L’escalier était étroit, roide et tout ruisselant d’eaux sales. Aux quatre étages, les cuisines de tous les appartements donnaient sur cet escalier, et elles étaient ouvertes presque toute la journée. Aussi était-on suffoqué par la chaleur ; on voyait monter et descendre des dvorniks avec leurs livrets sous le bras, des agents de police et divers individus des deux sexes ayant affaire au commissariat. La porte du bureau était aussi toute grande ouverte.

Raskolnikoff entra et s’arrêta dans l’antichambre, où attendaient des moujiks. Là, comme dans l’escalier, il faisait une chaleur étouffante ; de plus, le local, fraîchement peint, exhalait une odeur d’huile qui donnait la nausée.

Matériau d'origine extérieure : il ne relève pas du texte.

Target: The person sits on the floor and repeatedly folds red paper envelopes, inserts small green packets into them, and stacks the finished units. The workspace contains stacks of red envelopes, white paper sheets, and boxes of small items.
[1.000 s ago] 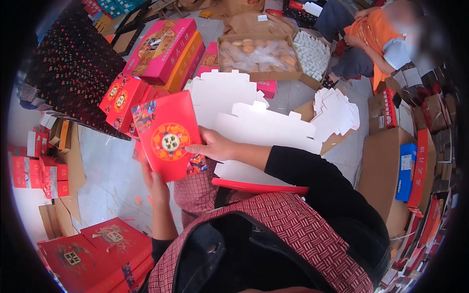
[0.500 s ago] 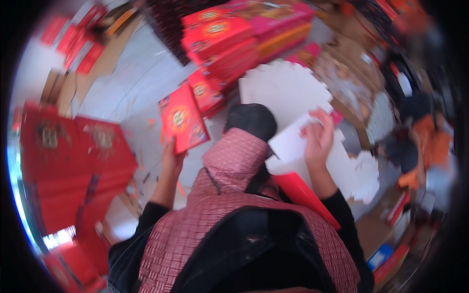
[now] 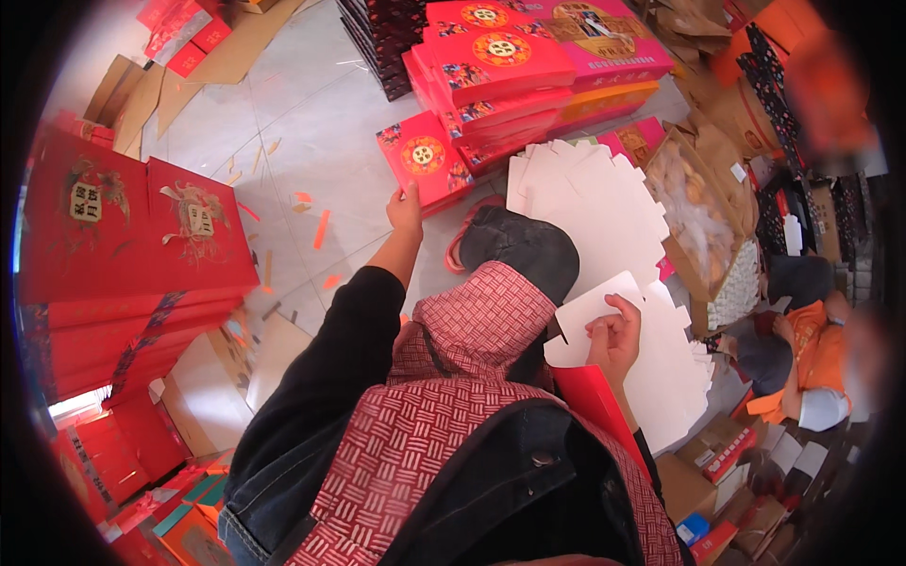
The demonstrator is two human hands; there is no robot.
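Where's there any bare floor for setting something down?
Mostly the tiled floor between the large red boxes and the small red box at the left hand, though scraps dot it. White card sheets crowd the right hand.

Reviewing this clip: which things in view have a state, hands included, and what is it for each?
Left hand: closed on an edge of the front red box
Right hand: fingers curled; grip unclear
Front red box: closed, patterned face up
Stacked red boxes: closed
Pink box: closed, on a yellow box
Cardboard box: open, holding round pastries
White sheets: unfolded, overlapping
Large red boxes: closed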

Après avoir attendu un moment, le visiteur se décida à passer dans la pièce suivante. C’était une enfilade de chambres petites et basses. Le jeune homme était de plus en plus impatient de savoir à quoi s’en tenir. Personne ne faisait attention à lui. Dans la seconde chambre travaillaient des scribes à peine un peu mieux vêtus qu’il ne l’était. Tous ces gens avaient un air assez étrange. Il s’adressa à l’un d’eux.

— Qu’est-ce qu’il te faut ?

Il montra la citation envoyée par le commissariat.

— Vous êtes étudiant ? demanda le scribe, après avoir jeté les yeux sur le papier.

— Oui, ancien étudiant.

L’employé examina son interlocuteur, du reste sans aucune curiosité. C’était un homme aux cheveux ébouriffés qui paraissait dominé par une idée fixe.

« De celui-là il n’y a rien à apprendre, parce que tout lui est égal », se dit Raskolnikoff.